What the task requires: Copy exactly the lines from the start of the data below through the one that carries "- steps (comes", and only those.

(Materials provided begins)

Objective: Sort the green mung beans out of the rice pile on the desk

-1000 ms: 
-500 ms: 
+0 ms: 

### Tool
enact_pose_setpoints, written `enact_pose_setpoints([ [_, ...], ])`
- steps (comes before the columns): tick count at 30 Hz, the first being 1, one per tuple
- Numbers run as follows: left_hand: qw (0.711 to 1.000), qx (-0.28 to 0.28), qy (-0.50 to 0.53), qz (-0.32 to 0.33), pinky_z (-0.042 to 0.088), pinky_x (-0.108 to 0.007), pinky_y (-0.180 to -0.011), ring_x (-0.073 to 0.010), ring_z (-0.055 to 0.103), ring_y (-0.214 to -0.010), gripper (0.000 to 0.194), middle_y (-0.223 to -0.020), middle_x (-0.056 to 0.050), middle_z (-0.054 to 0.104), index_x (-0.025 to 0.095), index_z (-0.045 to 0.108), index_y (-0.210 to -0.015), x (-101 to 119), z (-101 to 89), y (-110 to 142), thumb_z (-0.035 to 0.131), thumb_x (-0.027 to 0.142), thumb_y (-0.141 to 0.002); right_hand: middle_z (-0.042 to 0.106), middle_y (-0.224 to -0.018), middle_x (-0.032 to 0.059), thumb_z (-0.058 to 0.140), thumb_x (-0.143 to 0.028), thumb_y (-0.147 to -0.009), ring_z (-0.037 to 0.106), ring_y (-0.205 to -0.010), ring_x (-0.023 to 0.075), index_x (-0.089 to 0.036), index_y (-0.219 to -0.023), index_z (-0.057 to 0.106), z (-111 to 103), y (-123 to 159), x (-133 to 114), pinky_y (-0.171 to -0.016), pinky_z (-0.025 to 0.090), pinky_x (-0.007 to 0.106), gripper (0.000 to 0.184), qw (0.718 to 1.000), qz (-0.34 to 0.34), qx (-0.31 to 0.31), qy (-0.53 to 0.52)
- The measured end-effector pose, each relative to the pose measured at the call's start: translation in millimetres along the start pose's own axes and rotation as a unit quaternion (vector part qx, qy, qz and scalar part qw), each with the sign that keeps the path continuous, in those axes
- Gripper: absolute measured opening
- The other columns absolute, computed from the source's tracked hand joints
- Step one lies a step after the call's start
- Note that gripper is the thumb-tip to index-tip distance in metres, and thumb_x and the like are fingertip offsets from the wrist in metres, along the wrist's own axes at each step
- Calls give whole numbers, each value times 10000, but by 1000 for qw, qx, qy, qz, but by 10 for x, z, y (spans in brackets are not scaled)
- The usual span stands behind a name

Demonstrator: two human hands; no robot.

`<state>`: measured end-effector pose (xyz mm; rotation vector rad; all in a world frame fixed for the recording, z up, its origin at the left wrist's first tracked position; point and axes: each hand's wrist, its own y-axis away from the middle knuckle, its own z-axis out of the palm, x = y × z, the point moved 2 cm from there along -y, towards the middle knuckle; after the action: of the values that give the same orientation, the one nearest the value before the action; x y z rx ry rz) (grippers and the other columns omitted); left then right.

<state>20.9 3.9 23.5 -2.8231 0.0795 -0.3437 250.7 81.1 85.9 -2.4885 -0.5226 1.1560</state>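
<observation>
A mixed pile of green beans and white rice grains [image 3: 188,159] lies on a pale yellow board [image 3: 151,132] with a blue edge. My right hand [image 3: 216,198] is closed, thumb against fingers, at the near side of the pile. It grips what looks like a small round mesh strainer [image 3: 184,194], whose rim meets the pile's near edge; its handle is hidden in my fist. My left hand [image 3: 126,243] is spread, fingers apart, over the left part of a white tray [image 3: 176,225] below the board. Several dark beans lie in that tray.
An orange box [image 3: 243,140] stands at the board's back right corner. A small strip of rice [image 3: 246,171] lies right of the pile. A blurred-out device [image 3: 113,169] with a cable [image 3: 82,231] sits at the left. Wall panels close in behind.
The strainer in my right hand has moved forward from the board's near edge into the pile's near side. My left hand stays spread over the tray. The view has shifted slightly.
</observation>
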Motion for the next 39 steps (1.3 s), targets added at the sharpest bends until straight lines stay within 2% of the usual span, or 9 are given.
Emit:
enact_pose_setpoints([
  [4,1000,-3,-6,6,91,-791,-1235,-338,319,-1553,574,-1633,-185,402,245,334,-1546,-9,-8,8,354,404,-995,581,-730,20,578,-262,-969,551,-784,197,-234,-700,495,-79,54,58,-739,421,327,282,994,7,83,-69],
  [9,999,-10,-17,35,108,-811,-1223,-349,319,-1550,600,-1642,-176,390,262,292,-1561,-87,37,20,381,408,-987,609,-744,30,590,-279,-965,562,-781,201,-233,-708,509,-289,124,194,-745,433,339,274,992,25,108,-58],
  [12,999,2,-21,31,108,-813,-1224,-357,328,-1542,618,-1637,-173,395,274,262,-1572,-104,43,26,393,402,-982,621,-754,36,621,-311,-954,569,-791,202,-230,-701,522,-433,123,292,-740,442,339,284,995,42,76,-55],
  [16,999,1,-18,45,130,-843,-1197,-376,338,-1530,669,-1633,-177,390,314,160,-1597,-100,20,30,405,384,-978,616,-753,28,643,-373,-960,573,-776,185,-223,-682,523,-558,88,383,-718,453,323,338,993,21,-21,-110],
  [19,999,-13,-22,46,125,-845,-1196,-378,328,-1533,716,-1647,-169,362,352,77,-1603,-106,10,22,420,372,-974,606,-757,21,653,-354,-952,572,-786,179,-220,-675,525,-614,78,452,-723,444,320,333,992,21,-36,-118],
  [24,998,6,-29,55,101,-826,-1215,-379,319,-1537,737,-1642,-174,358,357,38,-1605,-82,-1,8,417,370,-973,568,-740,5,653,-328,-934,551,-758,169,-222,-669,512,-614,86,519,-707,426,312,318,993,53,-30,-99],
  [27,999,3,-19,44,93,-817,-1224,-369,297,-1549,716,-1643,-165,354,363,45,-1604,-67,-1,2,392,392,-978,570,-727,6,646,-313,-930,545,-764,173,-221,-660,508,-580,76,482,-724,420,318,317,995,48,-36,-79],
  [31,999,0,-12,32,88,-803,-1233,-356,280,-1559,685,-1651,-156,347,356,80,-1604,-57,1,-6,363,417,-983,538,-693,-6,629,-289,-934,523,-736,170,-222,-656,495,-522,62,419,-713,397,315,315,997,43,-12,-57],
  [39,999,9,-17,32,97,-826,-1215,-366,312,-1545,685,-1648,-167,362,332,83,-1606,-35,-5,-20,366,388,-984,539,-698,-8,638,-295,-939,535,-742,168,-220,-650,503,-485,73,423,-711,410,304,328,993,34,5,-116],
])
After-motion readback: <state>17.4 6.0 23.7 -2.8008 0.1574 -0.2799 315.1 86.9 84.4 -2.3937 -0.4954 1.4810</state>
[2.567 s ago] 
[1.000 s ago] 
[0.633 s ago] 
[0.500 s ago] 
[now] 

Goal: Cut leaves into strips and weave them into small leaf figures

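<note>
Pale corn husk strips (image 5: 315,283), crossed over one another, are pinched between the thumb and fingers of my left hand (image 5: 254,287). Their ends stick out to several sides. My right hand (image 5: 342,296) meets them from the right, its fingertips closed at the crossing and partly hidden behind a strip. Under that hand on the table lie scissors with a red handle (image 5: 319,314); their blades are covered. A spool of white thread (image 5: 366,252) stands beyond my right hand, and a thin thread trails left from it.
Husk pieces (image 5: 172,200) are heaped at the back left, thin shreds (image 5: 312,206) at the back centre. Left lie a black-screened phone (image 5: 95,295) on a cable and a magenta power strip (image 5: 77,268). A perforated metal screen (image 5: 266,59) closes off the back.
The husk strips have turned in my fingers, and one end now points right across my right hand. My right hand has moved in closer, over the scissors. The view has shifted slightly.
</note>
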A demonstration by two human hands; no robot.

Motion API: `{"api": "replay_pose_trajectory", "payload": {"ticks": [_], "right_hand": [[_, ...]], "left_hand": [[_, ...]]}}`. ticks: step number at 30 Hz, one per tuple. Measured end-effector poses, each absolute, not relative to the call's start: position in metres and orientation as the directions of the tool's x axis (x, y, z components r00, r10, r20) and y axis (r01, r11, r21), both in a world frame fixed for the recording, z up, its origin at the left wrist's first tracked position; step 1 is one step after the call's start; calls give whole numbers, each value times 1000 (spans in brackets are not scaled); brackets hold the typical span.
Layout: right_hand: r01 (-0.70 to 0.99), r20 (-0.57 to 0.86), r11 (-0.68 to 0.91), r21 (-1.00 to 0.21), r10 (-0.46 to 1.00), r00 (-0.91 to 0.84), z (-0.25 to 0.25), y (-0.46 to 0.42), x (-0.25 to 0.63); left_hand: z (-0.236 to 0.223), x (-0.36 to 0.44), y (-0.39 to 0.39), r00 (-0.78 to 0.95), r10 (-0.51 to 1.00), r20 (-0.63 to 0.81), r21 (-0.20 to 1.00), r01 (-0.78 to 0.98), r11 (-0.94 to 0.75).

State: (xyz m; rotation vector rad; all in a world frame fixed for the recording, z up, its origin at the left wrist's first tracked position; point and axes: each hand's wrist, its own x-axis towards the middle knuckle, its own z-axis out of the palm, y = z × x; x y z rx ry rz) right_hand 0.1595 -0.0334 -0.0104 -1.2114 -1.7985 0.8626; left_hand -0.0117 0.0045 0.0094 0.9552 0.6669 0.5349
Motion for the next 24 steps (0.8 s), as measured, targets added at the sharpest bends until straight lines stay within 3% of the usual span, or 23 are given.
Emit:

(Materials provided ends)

Your response:
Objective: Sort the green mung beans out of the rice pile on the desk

-1000 ms: 
-500 ms: 
+0 ms: 

### Tool
enact_pose_setpoints, written `enact_pose_setpoints([ [_, ...], ])`
- steps (comes before the columns): tick count at 30 Hz, the first being 1, one per tuple

What the answer needed to say has been said.